Segnalo che nel finale alcune combinazioni tendono a ripetersi, come se fosse mancata quella virgola di creatività in più. Rimane comunque tutto molto godibile.

Il combattimento, pur avendo delle ottime basi, tende a sua volta ad “accontentarsi” andando avanti nell’avventura. One risponde bene e sfruttare le reazioni elementali è più divertente del solito giro di attacchi leggeri e pesanti. Spingere un avversario contro un pericolo o scaraventarlo nel vuoto può risolvere lo scontro in pochi secondi. Se gli strumenti a nostra disposizione sono ottimi, lo stesso non posso dire degli avversari. C’è una scarsa varietà di nemici, le tattiche più semplici funzionano in modo anche troppo efficace, e verso la metà dell’avventura ho trovato gli scontri più una scocciatura tra un puzzle e l’altro che non un vero elemento di divertimento.
Il sistema di progressione aggiunge abilità e permette di riassegnarle in base alle necessità. Esplorare le possibili deviazioni sul percorso base ha quindi un’utilità concreta, anche se raccogliere abbastanza essenza per completare l’albero può diventare noioso.

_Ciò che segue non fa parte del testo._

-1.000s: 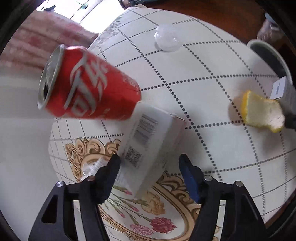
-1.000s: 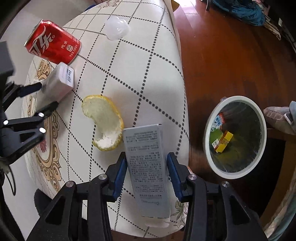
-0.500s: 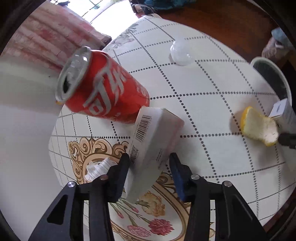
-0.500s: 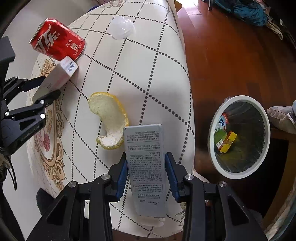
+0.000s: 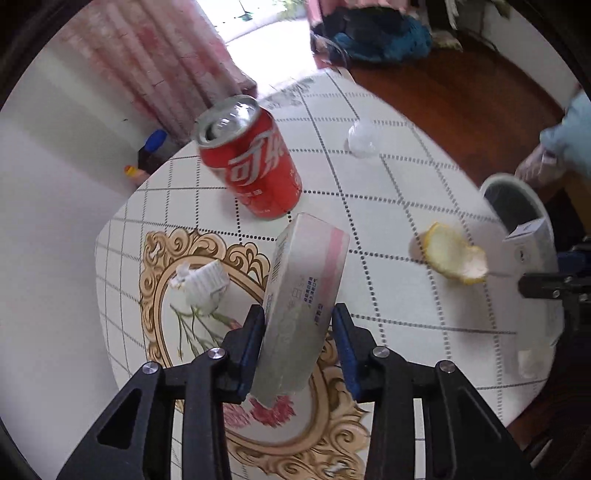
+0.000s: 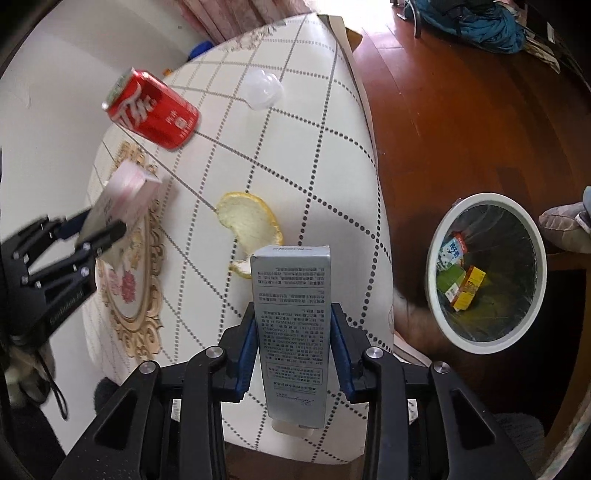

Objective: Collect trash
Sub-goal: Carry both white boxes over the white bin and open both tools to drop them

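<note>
My left gripper (image 5: pixel 298 325) is shut on a white and pink carton (image 5: pixel 303 295) and holds it tilted above the table (image 5: pixel 388 206); both show in the right wrist view (image 6: pixel 114 206). My right gripper (image 6: pixel 293 332) is shut on a grey box (image 6: pixel 291 321), held over the table's near edge. A red cola can (image 5: pixel 255 162) stands behind the carton. A yellow citrus peel (image 5: pixel 452 256) lies on the table, just ahead of the grey box (image 6: pixel 251 221). A white bin (image 6: pixel 485 273) with cartons inside stands on the floor to the right.
A clear plastic lid (image 5: pixel 364 138) lies at the table's far side. A crumpled white wrapper (image 5: pixel 201 280) lies left of my left gripper. A person's foot (image 6: pixel 565 229) is beside the bin. A blue bag (image 6: pixel 469 22) lies on the wooden floor.
My left gripper closed on the white and pink carton and lifted it off the table, away from the can. My right gripper kept its hold on the grey box and rose slightly.
</note>
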Available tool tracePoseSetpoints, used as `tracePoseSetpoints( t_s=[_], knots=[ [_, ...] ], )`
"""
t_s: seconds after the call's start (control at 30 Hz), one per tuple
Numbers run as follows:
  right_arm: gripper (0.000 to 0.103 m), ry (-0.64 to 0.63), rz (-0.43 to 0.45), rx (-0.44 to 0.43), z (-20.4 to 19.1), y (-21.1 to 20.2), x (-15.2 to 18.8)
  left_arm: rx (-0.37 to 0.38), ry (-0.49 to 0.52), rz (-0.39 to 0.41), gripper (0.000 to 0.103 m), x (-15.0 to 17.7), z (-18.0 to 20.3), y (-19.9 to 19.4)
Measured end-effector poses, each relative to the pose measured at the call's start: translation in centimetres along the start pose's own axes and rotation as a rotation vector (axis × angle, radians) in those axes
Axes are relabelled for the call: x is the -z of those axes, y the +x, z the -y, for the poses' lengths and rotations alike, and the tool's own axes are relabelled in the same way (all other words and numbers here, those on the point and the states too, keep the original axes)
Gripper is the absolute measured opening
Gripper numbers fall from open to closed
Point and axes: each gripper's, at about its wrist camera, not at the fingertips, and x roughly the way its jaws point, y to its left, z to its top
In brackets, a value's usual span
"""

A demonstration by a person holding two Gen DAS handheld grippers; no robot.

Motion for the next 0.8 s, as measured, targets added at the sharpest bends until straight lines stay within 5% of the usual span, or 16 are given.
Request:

Sul piano visivo Emeteria sa esattamente cosa vuole fare. Il cel shading e gli effetti da fumetto rendono subito riconoscibili personaggi e ambienti. Le trasformazioni cambiano chiaramente l’aspetto di One, quindi è facile capire quale sostanza abbia assorbito anche nel mezzo dell’azione. Le sequenze narrative in stile motion comic rispettano la stessa impostazione senza dare l’idea di un ripiego economico. La musica funziona, ma lascia un ricordo meno netto delle immagini.
Verdetto
Fading Echo è un gioco molto piacevole e consigliato a tutti gli amanti di adventure 3D tradizionali, con idee valide e puzzle progettati con criterio. La trasformazione acquatica che fa da concept di base cambia sul serio il modo di attraversare le aree e le reazioni elementali funzionano soprattutto negli enigmi. Ha dei piccoli difetti che gli impediscono di brillare davvero, come un sistema di combattimento che perde mordente soprattutto a causa della scarsa varietà di avversari. C’è comunque tanta originalità e una direzione artistica molto piacevole, e alla fine le idee riuscite pesano senza dubbio più dei piccoli problemi.